The goal of this document is to configure an ACE Module or ACE 4710 to perform FTP load balancing in a one-arm topology. It will cover the basics of the FTP protocol, and explain why specific configuration elements are necessary to allow FTP to function.

FTP Protocol Basics

FTP is a protocol which allows client PCs running FTP client software, to transfer files to and from a remote FTP server. An FTP session is itself composed of two TCP flows, each with a very specific role. The first flow is created as the user initiates the FTP connection to the server. It is used to pass FTP commands (such as GET, PUT, etc) back and forth between the client and server, and is known as the control channel. This flow is always sourced from the client PC, with the destination being the FTP server (generally TCP port 21), never the other way around. The next TCP flow is known as the data channel, and it is created when data needs to flow between the client and the server (file copies, directory listings, etc). This flow can be established in either direction, depending on whether ACTIVE FTP or PASSIVE FTP is being used. To establish the data connection during an Active FTP session, the server initiates the TCP connection to the client PC. To establish the data connection during a Passive FTP session, the client initiates the TCP connection to the FTP Server. It is important to note that when an FTP session authenticates properly but then hangs on directory listings or file transfers, generally some piece of network equipment is preventing the data channel from being properly established.

Design

Clients will establish an FTP control channel connection with the VIP configured on the ACE. Once established, the ACE will forward the control connection to one of the configured real servers. The ACE will inspect the commands being sent through the control connection, and will take action as necessary to ensure the data connection can also be established between the client and the server in the appropriate direction when necessary. Generally this will involve performing NAT on the IP addresses embedded within the FTP control channel messages, as well as opening any necessary ports in the ACE access-lists. The ACE will also source nat the request as it is passed to the real server. This will ensure that the server response is sent back to the ACE, rather than being sent through the MSFC, bypassing the ACE completely. Only the TCP port for the control channel must be explicitly permitted in the ACE access-list. The TCP port for the data channel is dynamically assigned by the client or server (depending on which FTP mode is used), and ACE will open a pin-hole in its access-list to allow traffic through to the real server on this port.

FTP load balancing-3.jpg

Configuration

The ACE configuration is performed in a layered fashion, making the order it is built in important. Each configuration step builds upon the previous step; the order this document will follow is outlined below.
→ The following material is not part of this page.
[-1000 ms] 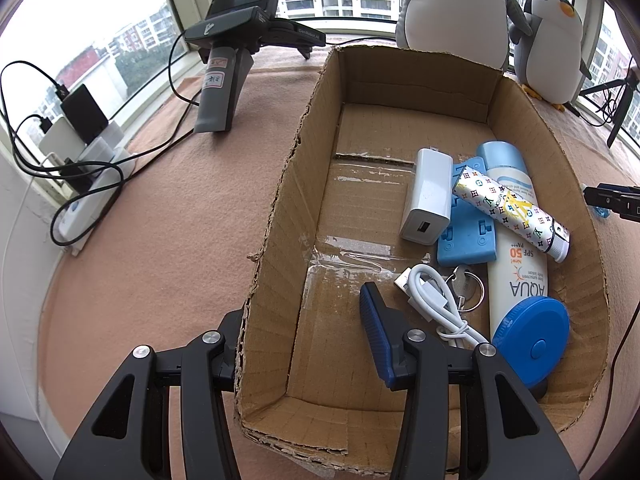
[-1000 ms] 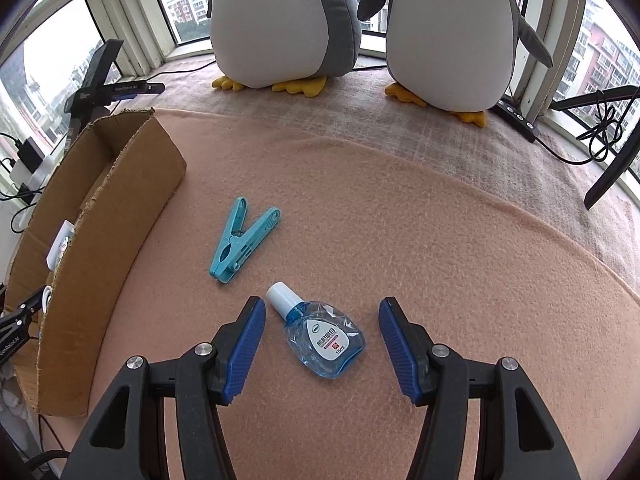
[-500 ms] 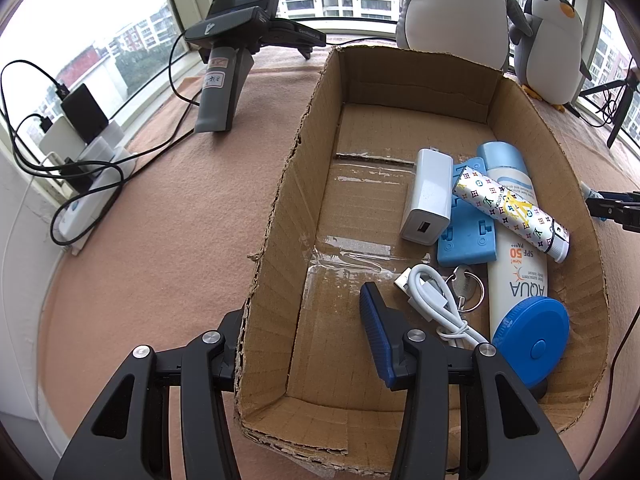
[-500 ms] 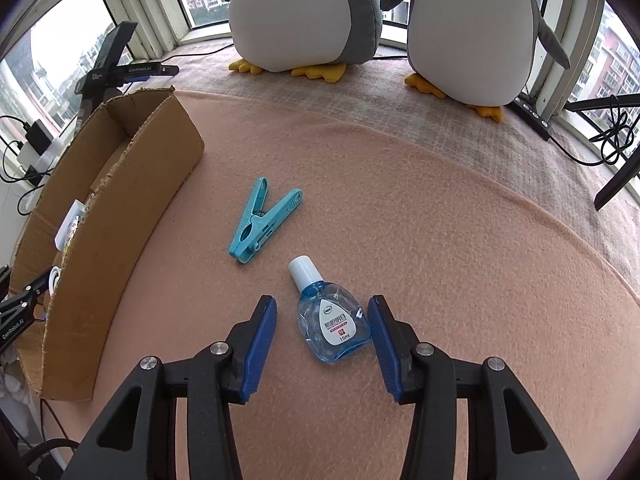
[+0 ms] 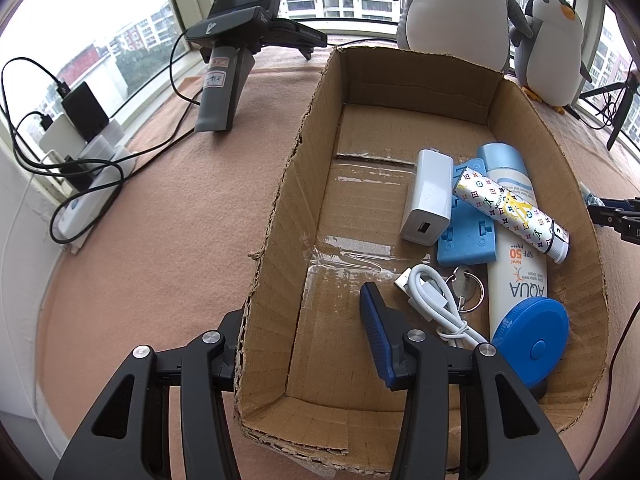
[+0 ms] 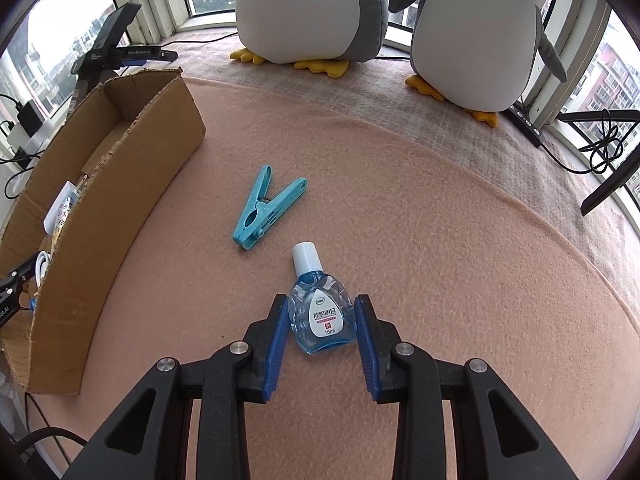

  • Configure a management policy to allow admin access to the ACE
  • Configure access-list to permit traffic into the ACE from the client facing interface
  • Define real server addresses (create the rservers)
  • Group rservers together (create a serverfarm)
  • Define the virtual address (VIP)
  • Define how traffic is to be handled once it is received (L7 policy-map)
  • Associate traffic handling policy with VIP address (multi-match policy)
  • Create VLAN interface and net-pool, then apply service-policy, access-list, and management policy to it
  • Add a default route

To begin the configuration, configure a management policy-map to allow all types of management access to the ACE. This policy will be applied to the necessary interface in a later step.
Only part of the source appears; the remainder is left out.